Confusion in wake of Wisconsin union ruling

MADISON, Wis. (AP) - Wisconsin school and government employee unions on Monday were considering whether to seek new contract talks after a state court threw out a controversial law that restricts public workers' collective bargaining rights.

At least one major union representing about 4,700 teachers in Madison said it will demand new contract negotiations, while others said they were weighing their options.

A Dane County judge ruled Friday that the law, passed by the Republican-controlled Legislature in 2011, violates the school and local employees' constitutional rights to free speech, free association and equal representation. Attorney General J.B. Van Hollen said he will ask a court on Tuesday to put the ruling on hold while he prepares an appeal.

The law, championed by Republican Gov. Scott Walker to address budget problems, has been the focal point of a broader clash between conservatives and unions over worker rights.

The ruling came in one of a number of lawsuits that are expected to determine the legality of curtailing employees' collective bargaining.

The law limits bargaining on wage increases to the rate of inflation. Other issues, such as workplace safety, vacation and health benefits, were excluded from collective bargaining.

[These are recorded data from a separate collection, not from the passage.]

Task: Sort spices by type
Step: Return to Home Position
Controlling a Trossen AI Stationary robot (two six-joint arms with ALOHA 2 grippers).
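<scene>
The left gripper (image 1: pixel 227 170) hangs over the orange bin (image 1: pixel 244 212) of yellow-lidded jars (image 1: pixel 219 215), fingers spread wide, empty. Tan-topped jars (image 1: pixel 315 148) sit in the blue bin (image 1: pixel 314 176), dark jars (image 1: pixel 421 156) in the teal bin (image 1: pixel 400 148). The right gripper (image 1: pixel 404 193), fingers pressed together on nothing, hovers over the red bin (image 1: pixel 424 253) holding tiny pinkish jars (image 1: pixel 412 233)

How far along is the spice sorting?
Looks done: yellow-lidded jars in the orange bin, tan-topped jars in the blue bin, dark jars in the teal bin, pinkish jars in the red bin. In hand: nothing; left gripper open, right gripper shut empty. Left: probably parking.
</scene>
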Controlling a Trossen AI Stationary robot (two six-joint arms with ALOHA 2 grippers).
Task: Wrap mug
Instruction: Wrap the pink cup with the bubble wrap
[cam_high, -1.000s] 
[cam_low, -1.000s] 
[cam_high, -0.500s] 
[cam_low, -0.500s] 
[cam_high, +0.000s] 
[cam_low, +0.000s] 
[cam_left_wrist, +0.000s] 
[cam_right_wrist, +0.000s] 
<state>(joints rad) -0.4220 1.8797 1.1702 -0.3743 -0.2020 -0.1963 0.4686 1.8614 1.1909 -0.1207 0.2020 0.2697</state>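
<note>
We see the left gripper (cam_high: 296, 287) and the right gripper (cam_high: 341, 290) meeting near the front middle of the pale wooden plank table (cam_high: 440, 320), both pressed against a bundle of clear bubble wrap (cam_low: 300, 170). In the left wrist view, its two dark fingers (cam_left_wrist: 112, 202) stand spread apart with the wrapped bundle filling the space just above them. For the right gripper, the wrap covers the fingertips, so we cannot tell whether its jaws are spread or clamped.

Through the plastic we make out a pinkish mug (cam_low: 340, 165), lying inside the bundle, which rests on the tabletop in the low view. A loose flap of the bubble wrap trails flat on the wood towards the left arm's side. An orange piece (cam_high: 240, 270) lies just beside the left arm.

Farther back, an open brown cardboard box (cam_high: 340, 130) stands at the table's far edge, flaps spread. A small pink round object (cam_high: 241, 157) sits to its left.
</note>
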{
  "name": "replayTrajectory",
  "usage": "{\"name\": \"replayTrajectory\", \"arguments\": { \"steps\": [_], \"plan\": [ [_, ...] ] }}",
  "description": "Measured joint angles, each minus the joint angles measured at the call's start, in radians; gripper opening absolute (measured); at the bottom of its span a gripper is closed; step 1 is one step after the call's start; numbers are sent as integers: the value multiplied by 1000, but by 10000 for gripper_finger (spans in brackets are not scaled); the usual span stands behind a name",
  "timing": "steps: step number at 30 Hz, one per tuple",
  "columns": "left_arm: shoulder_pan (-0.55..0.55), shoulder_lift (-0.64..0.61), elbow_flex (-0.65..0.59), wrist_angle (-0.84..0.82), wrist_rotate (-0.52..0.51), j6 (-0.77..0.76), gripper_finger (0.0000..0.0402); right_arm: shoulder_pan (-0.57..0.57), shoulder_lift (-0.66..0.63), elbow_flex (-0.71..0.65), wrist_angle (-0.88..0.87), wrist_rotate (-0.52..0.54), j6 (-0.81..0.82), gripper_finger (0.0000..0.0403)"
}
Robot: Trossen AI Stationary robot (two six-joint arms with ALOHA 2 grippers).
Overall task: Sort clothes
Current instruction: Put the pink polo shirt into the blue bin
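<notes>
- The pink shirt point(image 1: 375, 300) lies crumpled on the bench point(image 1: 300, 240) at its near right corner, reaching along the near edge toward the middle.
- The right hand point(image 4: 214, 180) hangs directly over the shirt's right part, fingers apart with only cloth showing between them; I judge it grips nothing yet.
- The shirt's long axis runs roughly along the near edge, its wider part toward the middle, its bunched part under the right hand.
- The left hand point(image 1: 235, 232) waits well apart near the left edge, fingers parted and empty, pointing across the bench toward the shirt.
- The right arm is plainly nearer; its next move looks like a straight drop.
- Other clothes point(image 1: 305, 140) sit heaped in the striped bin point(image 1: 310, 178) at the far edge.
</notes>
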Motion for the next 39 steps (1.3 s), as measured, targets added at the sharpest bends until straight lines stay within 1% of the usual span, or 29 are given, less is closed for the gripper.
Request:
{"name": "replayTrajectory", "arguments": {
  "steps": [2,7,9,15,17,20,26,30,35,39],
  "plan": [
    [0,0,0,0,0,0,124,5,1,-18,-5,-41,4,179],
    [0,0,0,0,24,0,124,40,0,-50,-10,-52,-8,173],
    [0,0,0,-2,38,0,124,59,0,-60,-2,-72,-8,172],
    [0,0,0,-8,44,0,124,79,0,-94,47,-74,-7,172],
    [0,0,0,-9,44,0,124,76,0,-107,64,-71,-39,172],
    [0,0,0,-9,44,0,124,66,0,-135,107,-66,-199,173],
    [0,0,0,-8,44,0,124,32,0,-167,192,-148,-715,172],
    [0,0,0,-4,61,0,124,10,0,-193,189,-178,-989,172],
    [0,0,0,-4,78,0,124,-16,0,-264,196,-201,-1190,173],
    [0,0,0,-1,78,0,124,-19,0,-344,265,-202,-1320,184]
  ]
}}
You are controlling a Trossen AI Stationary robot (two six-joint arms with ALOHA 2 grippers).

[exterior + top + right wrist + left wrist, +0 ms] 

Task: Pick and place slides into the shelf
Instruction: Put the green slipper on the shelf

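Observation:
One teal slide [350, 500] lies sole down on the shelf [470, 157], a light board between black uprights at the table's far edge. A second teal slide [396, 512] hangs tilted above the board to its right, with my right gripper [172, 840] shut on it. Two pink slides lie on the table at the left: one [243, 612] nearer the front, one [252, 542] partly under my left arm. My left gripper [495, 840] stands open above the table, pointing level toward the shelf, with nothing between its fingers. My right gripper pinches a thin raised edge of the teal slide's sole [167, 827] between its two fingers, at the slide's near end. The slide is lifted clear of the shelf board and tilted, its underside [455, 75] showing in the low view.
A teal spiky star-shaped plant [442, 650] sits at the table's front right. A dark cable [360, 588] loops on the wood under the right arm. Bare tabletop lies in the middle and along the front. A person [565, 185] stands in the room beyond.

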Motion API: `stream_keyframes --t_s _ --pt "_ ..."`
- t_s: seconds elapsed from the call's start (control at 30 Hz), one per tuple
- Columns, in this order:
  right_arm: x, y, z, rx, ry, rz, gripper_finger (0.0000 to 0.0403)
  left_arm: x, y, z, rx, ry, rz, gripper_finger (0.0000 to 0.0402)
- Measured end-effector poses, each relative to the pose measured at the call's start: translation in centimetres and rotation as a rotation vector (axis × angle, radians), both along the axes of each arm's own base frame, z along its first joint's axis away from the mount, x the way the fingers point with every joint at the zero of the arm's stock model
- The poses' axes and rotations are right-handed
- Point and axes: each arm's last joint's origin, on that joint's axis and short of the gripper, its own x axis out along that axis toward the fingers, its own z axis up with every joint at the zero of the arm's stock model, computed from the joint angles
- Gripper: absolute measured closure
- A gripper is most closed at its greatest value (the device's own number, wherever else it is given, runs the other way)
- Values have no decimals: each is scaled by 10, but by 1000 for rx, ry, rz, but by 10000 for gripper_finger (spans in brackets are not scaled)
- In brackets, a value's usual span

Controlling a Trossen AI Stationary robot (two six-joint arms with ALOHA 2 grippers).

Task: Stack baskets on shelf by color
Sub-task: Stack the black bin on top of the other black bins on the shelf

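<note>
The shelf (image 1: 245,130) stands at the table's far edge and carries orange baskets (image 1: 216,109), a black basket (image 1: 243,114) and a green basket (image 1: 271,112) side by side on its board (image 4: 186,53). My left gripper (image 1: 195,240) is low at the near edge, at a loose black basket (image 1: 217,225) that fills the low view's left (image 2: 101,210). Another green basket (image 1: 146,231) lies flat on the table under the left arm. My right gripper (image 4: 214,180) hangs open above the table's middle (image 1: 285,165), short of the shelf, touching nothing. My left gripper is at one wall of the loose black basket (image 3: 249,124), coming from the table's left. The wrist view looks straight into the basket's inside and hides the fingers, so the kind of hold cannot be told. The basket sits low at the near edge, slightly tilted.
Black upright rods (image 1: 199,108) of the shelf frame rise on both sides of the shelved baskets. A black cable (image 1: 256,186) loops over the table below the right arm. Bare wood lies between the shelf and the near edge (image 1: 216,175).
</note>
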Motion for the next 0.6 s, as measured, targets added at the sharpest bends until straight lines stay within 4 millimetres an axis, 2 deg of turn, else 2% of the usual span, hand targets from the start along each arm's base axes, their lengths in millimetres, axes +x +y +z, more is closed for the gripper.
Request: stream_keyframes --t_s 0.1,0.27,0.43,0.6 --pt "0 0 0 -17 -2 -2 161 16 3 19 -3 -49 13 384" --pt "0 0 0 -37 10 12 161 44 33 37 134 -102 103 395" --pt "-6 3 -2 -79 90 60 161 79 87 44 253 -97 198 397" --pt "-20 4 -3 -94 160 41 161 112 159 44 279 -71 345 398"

Unions covered by contracts reached under the new law are considering whether to demand negotiations now that the law has been struck down. But the prospects for new action may remain unclear for some time as the appeals courts consider how to handle the legal challenges and lower court decisions.

"There are hundreds of questions about what this means for local school districts at this time and I don't think anybody has the answers," said Miles Turner, executive director of the Wisconsin Association of School District Administrators. "This is going to take some time."

John Matthews, the Madison teachers union's executive director, said the district should begin talks immediately on a two-year contract that would take effect starting July 1, 2013.

"There is time now where it's legal for the school district to bargain with us," Matthews said. His union represents about 4,700 employees in the Madison district, the state's second largest with about 27,000 students.

The district's superintendent, Jane Belmore, said the board of education will discuss the issue Monday night. The state's largest teachers' union, the Wisconsin Education Association Council, advised its local affiliates to act in its members best interests.

Van Hollen, who derided the ruling as "woefully legally deficient," said he had not decided whether he will ask the state's conservative-leaning Supreme Court to take the case directly, rather than have it go to the appeals court first.

Legal experts said they expect higher courts to stay the Dane County ruling.

"I would be shocked if it was not granted so that all these bargaining units don't have to deal with the fallout while it's in litigation," said Janine Geske, a former Wisconsin Supreme Court justice who is now a law professor at Marquette University.

Paul Secunda, a labor law professor at Marquette, said the beginning collective bargaining now would create "mass confusion."

The Dane County ruling said that capping union workers' raises but not those of their nonunion counterparts was unconstitutional. The suit, filed by the Madison teachers union, applied to local and school employees, but not those employed by the state or the University of Wisconsin System.